March was making a climate change point and having come in like a lamb was going out like a lion. 

‘More like a polar bear!’ Millie, the Stilsons elder child, had said when her mother had quoted the age-old saying. Mille had left already for the school bus, well kitted out in bobble hat, fake fur fleece and knitted leggings. Thomas, her younger brother, was lying on the hall floor still in his Starwars pyjamas.

‘Tom, darling,’ his mother said now, conscious of a foolish note of pleading in her tone. ‘Hurry up and get dressed or you’ll be late for school.’

Thomas looked at her with eyes that the uninitiated likened to an angel’s, though if they resembled those of any angel it was the forbidding cherubim with the flaming swords who reputedly guard the gates of Paradise. ‘I am not going to school, actually,’ he announced calmly.

‘Of course you are, ‘said his mother. ‘Anyway, I have to go. Daddy will help you get dressed.’ She hurried past her husband out to the Peugeot, its windscreen clear of frost.

Mark Stilson turned and shouted as she backed the car out of the drive, ‘Oh great, thanks a million!’

‘Why are you thanking, Mummy?’ Thomas asked.

‘It’s called irony,’ Mark said. He worked from home and consequently saw more of Thomas. Unlike his wife, he had abandoned any attempt to speak to his son as if he were a child. Thomas, in Mark’s view, had been born with the brain of an adult and a highly successful one at that. He had the successful adult’s facility of not caring whether or not he pleased. It was not that he preferred not to please. Simply that it appeared to be neither here nor there to him whether or not he did.

‘I don’t think that’s irony,’ Thomas said. ‘I think it’s being rude.’

‘Listen,’ said  his father. ‘if you hurry and get dressed now we’ll have time to go past Mrs Grierson’s goat’. 

Thomas, who had professed unceasing love for this animal, turned fickle. ‘I don’t want to see her today. I saw her yesterday. Anyway, I’m not going to school.’

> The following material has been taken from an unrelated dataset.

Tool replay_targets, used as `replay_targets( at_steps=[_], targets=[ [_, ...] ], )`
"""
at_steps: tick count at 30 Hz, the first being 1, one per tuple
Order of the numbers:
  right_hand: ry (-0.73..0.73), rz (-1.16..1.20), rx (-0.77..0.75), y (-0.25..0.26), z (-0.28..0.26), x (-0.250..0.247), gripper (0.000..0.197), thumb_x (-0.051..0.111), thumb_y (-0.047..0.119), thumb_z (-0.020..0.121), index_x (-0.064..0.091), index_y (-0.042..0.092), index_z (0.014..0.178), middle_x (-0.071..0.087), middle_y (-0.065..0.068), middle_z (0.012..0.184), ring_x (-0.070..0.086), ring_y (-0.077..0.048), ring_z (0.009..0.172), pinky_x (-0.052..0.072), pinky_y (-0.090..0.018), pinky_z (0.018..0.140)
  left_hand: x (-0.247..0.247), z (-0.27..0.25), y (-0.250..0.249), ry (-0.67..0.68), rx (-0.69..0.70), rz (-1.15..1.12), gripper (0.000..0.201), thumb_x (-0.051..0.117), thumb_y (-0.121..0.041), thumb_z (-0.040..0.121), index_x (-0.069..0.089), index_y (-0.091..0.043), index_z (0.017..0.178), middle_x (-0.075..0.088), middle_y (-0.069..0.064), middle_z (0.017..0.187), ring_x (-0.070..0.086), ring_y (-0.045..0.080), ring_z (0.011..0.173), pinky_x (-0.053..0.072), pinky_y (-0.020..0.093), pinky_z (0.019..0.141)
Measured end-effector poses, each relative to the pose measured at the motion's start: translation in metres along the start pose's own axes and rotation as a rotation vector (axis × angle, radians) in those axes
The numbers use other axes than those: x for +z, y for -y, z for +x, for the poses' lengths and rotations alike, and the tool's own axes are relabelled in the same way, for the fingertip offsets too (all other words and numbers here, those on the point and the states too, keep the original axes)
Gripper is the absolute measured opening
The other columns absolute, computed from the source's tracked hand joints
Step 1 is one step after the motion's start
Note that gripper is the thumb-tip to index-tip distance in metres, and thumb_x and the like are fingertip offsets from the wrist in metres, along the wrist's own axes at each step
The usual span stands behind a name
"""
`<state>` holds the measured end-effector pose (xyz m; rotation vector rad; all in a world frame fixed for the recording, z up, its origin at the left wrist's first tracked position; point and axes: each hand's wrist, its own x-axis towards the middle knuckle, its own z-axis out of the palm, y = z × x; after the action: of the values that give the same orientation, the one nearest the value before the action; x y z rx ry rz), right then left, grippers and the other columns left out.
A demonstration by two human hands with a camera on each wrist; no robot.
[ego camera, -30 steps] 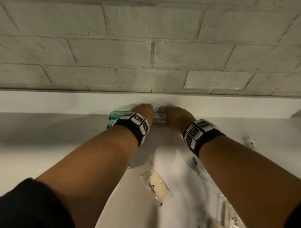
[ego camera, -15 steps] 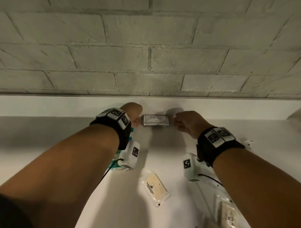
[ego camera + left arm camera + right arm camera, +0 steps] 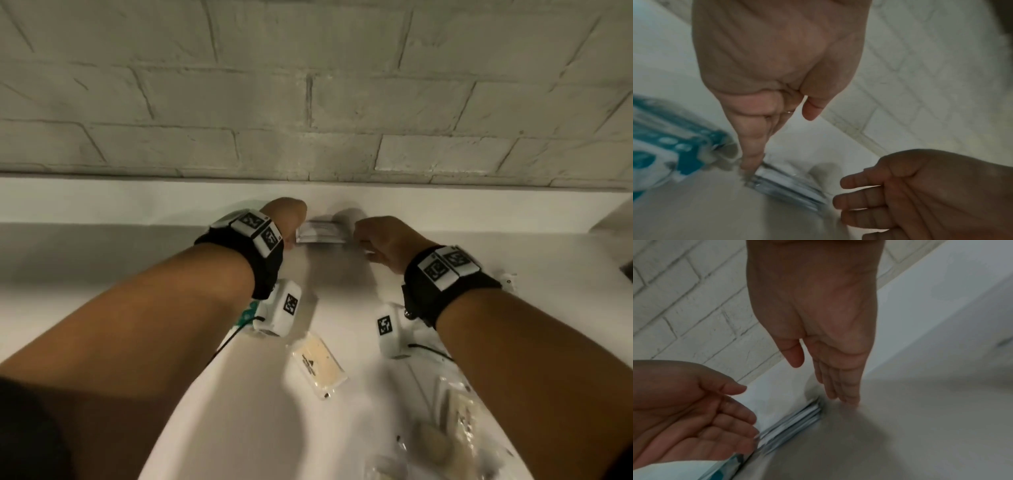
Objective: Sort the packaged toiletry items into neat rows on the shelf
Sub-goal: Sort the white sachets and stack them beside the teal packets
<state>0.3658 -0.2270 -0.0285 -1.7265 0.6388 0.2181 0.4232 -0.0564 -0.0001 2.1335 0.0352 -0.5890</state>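
Observation:
A small stack of silvery white sachets (image 3: pixel 321 232) (image 3: pixel 785 186) (image 3: pixel 795 421) lies flat at the back of the white shelf (image 3: pixel 342 294), against its rear lip. My left hand (image 3: pixel 291 219) (image 3: pixel 756 152) stands at the stack's left end, fingers straight and pointing down, their tips touching it. At the stack's right end my right hand (image 3: pixel 375 240) (image 3: pixel 840 394) has straight fingers that touch the shelf just beside it. A teal and white packet (image 3: pixel 674 146) (image 3: pixel 247 317) lies left of the stack, mostly under my left forearm.
A clear packet with a cream bar (image 3: pixel 317 363) lies mid-shelf between my forearms. More clear packets (image 3: pixel 459 421) lie at the lower right, partly under my right arm. A small white item (image 3: pixel 508 281) sits far right. A grey brick wall (image 3: pixel 308 102) rises behind the shelf.
A second ago both hands covered the sachets at the back. They have drawn apart to either end, so the stack shows between them, and the wrists have lifted slightly.

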Motion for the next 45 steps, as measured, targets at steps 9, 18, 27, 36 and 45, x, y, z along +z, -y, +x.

‘Yes, you are’, said his father. His voice lacked conviction.   

‘No I’m not. I’m not going to school until Easter is over. I don’t like Easter. It’s not fair.’ Thomas got up from the floor and proceeded up the stairs. His father looked after him shaking his head. Then, conscious that there was no audience for this piece of pantomime, he followed his son upstairs.

‘It was the same last year,’ he said that evening to his wife, adding that Thomas had spent the day in his bedroom constructing an atom smasher.

‘What’s that?’ Cherry asked.

‘It’s what they have at Cerne. I asked him how it worked and he said it was too complicated for me to understand.’

‘For God’s sake, let’s have a drink,’ Cherry said. 

‘We’ve only got red.’

‘What do you mean it was the same last year?’

‘The Easter show, don’t you remember? We had to send a fake sickie.’

‘Oh God, I’d totally repressed it.’

The previous Easter Thomas had returned home with a note requesting that on the coming Friday he bring a yellow t-shirt, or something yellow, to school for his performance as an Easter chick. Thomas, it was agreed by his parents, could not have read the note as it was found intact in his school bag.

‘I’m not wearing that,’ he had said when on the appointed morning he was offered his mother’s yellow t-shirt.

‘You haven’t got anything yellow, darling. And look, this is very small. Daddy shrunk it.’

‘I didn’t,’ said Mark. ‘You’ve put on weight.’

‘I haven’t, only a couple of pounds.’

‘Well-‘

‘I’m not wearing anything yellow,’ Thomas announced. ‘I am not going to be a chick. Are there any Jaffa cakes?’

‘No there are not,’ his father started just as his mother began to say, ‘Not so soon after breakfast, darling.’ Both parents stopped short and glared at each other.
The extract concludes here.